-- INSTRUCTIONS FOR THE TASK --
Pictures excluded, output the lines of the data below between the one holding "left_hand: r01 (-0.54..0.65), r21" and the one holding "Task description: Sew", inclusive, exactly as they stand.

- - -

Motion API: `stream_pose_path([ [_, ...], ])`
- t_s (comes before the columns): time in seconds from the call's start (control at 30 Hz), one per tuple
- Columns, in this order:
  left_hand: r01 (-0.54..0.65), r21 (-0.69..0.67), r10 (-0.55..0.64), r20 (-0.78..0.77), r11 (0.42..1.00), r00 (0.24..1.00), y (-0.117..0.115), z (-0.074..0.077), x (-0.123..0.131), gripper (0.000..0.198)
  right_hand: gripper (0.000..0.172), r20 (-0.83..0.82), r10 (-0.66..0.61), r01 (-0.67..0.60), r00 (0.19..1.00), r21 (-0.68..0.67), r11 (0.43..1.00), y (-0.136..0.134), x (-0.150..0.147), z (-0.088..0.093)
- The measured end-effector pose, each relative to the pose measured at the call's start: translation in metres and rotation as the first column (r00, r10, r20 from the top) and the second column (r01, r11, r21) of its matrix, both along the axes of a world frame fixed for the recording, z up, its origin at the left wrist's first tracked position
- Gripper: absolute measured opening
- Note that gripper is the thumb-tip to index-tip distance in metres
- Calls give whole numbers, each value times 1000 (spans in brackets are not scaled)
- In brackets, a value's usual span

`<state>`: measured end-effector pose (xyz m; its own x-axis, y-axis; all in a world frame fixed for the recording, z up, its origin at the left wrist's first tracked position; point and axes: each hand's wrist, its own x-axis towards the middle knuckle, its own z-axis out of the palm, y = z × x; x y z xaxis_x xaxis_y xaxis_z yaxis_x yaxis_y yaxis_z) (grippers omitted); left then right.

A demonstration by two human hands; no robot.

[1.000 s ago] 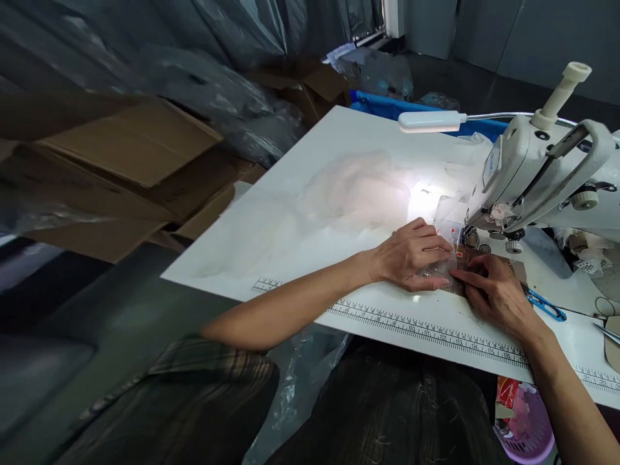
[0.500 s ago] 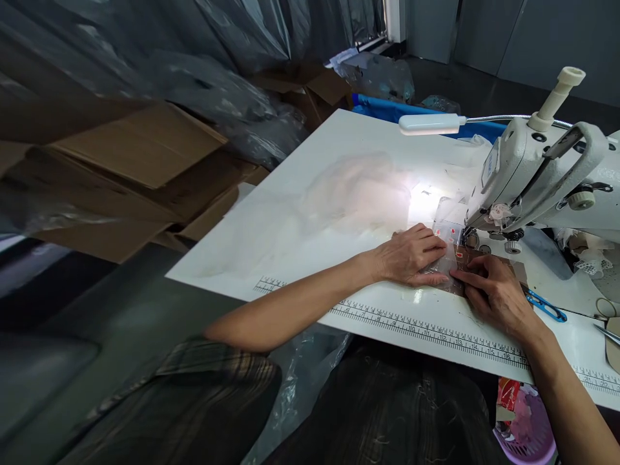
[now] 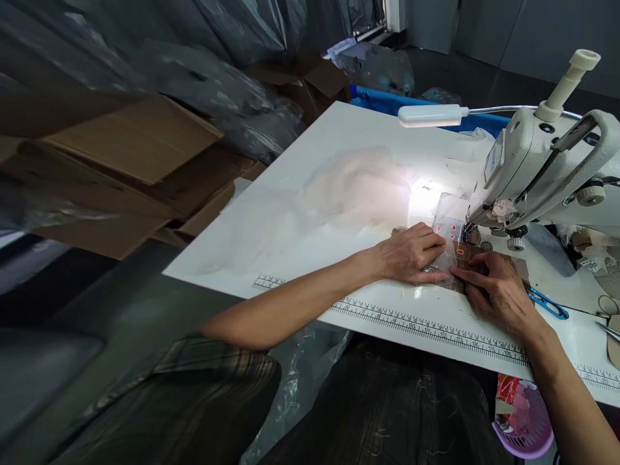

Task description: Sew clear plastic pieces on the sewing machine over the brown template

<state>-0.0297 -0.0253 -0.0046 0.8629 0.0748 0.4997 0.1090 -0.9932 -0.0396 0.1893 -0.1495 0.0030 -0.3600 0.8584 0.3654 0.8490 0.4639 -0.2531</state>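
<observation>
My left hand (image 3: 411,254) lies palm down on a clear plastic piece with red marks (image 3: 448,223), its thumb spread from the other fingers. My right hand (image 3: 501,290) rests just right of it, index finger stretched to the plastic's near edge and the other fingers partly bent. Under the right fingers lies a flat brown piece (image 3: 518,266); whether it joins the plastic cannot be made out. Both hands are open and press from above. Right behind them stands the presser foot (image 3: 466,232) of a white sewing machine (image 3: 513,155), at the plastic's right side.
Blue thread snips (image 3: 547,302) lie right of my right hand, with tweezers (image 3: 608,331) farther over. A lamp (image 3: 431,115) lights the white table (image 3: 290,219), whose front edge bears a printed ruler (image 3: 411,326). Cardboard boxes (image 3: 135,142) stand left; a purple basket (image 3: 527,439) sits below.
The view has shifted slightly, so the machine appears a little farther right and higher. Both hands keep nearly the same places on the plastic.
</observation>
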Motion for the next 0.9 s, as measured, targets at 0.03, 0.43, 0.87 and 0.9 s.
stream_pose_path([
  [0.03, -4, 0, 4, -7, 1000, 1000, 0, 0, 0, 48, 34, -1, 1, -1, 1000, 0, 1000, 0, 0, 0],
  [0.43, -102, 36, 103, -19, 994, 995, -6, -4, 3, 39, 37, 20, 1, -1, 1000, -15, 1000, 0, 0, 0],
  [0.87, -251, 61, 258, -180, 966, 949, -16, 13, 13, 32, 34, -21, -13, 13, 1000, -34, 999, -1, -2, 1],
  [0.9, -246, 69, 255, -198, 967, 947, -15, 14, 14, 31, 34, -31, -24, 23, 999, -41, 999, -1, -3, 1],
])
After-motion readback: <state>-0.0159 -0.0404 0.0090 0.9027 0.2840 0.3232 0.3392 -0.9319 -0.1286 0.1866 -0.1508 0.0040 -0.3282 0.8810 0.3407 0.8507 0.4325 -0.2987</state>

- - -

-- ANSWER SPACE --
  left_hand: r01 (-0.54..0.65), r21 (-0.69..0.67), r10 (-0.55..0.64), r20 (-0.78..0.77), r11 (0.42..1.00), r00 (0.24..1.00), y (-0.117..0.115), z (-0.074..0.077), x (-0.123..0.131), gripper (0.000..0.198)
  right_hand: gripper (0.000..0.172), r20 (-0.83..0.82), r10 (-0.66..0.61), r01 (-0.67..0.60), r00 (0.19..1.00), r21 (-0.68..0.67), r11 (0.43..1.00), y (-0.136..0.134), x (-0.150..0.147), z (-0.088..0.093)
- The measured end-effector pose, each relative to the pose measured at the call's start: translation in metres and rotation as the first column (r00, r10, r20 from the top) and the second column (r01, r11, r21) of its matrix, both along the axes of a world frame fixed for the recording, z up, its origin at the left wrist's first tracked position
- Gripper: absolute measured opening
- Note that gripper is the thumb-tip to index-tip distance in metres
- Calls give whole numbers, each value times 1000 (spans in brackets are not scaled)
- In brackets, a value's usual span

`<state>`: measured end-effector pose (xyz m; its own x-axis, y-axis; all in a world frame fixed for the recording, z up, its origin at the left wrist's first tracked position; point and axes: each hand's wrist, its own x-axis towards the middle knuckle, its own z-axis out of the palm, y = z × x; x y z xaxis_x xaxis_y xaxis_z yaxis_x yaxis_y yaxis_z) (grippers omitted); left then right.

A demonstration by two human hands; no robot.

[1.000 s ago] 
[0.500 s ago] 
[now] 

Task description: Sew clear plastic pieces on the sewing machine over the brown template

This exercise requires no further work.